▸ **Supplied records**:
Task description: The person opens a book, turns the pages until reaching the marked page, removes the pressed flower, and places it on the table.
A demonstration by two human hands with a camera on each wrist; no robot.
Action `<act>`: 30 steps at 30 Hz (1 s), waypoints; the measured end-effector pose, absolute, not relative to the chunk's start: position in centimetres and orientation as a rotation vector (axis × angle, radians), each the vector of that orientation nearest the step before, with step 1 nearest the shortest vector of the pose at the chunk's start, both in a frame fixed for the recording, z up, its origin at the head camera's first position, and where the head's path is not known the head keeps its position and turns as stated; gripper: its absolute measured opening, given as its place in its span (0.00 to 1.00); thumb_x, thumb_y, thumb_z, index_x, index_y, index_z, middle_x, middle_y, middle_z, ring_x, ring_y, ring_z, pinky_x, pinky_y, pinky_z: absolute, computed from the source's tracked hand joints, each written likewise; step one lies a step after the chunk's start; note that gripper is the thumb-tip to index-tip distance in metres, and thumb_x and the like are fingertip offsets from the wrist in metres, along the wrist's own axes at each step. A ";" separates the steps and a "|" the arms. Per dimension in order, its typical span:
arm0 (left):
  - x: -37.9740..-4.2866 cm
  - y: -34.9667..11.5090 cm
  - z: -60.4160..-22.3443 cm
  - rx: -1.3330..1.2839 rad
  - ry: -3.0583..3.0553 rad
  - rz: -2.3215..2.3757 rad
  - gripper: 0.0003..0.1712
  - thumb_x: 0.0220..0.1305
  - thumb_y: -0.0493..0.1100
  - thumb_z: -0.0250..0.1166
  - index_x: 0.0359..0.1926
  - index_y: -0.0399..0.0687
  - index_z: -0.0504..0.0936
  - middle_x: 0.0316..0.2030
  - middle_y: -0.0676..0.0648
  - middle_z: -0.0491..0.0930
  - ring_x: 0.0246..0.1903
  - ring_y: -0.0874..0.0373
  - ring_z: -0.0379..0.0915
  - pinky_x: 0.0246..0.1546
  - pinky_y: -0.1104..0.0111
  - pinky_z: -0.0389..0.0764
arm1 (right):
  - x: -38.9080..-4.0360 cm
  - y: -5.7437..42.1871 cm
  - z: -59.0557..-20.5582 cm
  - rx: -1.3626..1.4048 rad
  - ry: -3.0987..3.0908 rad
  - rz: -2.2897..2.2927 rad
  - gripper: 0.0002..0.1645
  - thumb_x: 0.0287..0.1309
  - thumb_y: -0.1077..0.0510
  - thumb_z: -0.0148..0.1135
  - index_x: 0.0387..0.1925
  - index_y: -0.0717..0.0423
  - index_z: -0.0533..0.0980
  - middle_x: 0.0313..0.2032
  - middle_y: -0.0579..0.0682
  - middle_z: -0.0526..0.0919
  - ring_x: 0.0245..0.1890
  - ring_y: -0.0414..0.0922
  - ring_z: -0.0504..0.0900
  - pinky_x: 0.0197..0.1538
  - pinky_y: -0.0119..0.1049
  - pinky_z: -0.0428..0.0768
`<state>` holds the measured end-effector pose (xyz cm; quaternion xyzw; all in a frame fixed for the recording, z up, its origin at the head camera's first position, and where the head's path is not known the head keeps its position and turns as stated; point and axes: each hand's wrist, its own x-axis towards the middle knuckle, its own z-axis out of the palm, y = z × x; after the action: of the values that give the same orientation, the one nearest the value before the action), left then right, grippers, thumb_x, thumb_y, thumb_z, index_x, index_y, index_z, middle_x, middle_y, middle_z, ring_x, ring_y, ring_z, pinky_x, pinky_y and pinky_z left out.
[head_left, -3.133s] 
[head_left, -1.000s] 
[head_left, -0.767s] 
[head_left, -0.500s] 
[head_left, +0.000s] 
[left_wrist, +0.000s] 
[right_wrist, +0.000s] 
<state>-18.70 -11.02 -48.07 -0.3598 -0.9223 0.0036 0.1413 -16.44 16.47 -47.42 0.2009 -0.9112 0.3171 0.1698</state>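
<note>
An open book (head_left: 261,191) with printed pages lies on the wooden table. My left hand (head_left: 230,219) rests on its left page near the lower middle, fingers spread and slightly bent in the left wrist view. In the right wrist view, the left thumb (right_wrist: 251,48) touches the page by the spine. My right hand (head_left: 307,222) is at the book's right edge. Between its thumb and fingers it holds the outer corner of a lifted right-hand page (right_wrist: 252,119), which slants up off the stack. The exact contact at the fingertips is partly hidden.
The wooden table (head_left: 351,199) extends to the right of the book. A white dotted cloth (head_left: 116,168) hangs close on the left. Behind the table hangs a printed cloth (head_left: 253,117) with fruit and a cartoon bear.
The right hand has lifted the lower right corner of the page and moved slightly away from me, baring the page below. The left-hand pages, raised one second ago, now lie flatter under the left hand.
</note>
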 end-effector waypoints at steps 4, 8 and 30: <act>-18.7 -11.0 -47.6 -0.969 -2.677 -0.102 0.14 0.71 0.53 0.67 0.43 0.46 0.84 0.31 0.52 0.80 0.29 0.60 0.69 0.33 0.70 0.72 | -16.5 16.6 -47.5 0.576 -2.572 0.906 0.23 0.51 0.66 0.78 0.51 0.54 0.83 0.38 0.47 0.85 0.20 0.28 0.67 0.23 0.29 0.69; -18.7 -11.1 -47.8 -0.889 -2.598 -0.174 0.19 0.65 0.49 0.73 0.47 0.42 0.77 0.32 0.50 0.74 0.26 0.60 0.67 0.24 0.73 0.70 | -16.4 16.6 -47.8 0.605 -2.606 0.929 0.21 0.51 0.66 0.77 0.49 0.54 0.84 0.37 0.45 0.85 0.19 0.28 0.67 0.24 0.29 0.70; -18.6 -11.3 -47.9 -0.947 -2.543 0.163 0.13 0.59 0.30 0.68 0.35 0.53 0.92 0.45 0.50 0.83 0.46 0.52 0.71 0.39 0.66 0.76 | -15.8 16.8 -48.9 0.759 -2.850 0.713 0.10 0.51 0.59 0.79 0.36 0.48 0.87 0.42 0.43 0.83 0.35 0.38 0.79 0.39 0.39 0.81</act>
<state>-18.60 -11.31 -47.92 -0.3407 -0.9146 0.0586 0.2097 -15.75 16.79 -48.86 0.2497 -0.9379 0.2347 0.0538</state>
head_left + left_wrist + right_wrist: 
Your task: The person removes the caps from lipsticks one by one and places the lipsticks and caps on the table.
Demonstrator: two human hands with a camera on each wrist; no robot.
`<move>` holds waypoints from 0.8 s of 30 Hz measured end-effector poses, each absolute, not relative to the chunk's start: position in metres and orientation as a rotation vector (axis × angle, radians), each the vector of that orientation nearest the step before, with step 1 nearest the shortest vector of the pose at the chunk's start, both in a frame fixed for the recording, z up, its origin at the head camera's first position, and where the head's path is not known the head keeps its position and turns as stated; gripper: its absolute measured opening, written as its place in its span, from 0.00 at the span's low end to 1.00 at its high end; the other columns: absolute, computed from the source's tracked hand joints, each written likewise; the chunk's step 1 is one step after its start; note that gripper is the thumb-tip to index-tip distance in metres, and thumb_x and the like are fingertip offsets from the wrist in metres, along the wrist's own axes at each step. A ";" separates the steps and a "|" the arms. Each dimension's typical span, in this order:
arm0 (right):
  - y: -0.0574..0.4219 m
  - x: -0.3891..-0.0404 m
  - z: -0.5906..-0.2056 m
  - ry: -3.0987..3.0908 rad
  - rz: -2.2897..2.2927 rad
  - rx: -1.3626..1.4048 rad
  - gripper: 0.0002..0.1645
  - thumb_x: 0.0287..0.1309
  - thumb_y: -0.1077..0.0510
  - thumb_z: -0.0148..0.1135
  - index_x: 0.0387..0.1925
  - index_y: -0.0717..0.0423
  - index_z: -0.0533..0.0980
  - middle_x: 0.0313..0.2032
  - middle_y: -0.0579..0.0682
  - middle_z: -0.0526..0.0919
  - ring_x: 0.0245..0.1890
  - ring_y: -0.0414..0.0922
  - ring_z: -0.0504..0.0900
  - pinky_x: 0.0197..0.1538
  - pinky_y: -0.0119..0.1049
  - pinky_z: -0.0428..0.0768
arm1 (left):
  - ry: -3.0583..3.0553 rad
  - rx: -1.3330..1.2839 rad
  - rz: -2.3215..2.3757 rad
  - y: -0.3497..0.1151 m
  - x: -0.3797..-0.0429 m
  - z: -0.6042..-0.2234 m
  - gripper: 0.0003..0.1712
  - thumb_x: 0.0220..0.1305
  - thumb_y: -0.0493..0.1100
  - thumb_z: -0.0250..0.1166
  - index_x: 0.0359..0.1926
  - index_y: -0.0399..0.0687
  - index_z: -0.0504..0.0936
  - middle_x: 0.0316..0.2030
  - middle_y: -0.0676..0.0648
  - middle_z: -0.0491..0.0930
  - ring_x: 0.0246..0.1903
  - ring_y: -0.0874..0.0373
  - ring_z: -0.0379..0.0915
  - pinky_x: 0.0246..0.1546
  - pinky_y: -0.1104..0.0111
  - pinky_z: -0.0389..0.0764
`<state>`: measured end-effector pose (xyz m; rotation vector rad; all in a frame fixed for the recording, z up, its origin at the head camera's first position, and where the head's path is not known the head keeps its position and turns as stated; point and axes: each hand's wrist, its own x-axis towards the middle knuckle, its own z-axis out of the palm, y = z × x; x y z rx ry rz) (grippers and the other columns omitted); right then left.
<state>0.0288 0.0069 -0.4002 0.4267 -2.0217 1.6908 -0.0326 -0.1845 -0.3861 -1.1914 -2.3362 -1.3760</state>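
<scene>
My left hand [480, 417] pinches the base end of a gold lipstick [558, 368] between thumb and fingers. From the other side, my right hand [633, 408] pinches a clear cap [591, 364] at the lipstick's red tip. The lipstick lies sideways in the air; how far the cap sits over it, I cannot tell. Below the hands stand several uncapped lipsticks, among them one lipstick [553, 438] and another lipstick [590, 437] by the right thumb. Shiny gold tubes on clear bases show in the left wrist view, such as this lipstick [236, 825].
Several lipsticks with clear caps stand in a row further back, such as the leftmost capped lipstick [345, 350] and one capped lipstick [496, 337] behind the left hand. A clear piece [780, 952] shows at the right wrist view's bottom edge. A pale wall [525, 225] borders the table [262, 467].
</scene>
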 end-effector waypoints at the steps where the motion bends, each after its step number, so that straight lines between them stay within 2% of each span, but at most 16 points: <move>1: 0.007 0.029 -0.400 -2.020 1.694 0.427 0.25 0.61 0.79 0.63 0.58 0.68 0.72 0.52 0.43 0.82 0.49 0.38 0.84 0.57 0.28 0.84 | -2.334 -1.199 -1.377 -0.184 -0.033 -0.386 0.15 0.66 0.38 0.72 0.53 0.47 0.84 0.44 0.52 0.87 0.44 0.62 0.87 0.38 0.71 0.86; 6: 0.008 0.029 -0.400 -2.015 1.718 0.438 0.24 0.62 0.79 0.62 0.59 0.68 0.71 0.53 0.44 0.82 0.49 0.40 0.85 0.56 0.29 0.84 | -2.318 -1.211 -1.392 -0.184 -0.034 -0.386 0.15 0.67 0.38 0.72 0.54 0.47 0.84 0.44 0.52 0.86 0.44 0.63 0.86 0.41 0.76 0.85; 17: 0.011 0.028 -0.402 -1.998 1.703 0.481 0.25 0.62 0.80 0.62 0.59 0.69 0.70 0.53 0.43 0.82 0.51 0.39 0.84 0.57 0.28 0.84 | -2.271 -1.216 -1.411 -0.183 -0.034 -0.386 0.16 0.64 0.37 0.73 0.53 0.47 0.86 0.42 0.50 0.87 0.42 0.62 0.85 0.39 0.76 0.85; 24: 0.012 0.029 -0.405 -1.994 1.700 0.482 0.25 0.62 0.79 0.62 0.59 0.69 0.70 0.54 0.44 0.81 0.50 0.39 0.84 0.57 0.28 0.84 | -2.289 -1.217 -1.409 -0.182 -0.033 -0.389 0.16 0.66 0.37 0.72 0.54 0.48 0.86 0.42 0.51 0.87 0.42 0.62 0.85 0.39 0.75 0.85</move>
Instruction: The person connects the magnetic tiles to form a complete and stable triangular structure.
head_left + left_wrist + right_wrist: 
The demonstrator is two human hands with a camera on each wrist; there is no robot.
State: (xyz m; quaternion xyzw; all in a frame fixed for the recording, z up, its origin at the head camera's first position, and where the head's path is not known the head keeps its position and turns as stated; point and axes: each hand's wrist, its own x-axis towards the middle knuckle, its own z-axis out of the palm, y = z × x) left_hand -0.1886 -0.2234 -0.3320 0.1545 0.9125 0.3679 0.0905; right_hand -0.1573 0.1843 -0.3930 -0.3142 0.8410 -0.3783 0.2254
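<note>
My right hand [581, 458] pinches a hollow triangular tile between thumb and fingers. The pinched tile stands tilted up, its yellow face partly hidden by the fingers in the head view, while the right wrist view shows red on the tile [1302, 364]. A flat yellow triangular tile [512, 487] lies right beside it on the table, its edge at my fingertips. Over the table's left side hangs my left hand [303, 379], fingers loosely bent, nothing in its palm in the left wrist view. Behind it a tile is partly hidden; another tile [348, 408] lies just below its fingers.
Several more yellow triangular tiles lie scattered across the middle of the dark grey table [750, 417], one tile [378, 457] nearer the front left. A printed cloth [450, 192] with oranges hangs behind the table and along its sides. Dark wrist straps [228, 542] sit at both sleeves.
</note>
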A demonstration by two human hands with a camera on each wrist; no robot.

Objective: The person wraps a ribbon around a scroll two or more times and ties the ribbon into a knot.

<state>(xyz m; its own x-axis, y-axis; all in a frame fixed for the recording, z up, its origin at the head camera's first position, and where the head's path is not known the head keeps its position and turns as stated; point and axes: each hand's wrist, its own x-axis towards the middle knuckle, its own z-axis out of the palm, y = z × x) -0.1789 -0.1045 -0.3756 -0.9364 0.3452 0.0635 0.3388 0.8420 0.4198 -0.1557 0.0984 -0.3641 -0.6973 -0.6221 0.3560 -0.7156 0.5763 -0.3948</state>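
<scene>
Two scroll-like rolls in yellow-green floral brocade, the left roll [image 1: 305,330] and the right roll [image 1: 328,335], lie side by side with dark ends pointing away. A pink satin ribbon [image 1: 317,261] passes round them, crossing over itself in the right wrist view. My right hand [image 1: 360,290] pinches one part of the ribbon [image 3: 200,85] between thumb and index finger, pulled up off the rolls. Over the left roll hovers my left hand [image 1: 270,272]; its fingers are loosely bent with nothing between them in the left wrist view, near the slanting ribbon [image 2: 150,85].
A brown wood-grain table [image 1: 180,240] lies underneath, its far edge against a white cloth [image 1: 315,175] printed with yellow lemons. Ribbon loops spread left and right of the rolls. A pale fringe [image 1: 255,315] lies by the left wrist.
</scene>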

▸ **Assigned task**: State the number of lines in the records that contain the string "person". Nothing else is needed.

▸ **Reply to the exercise**: 4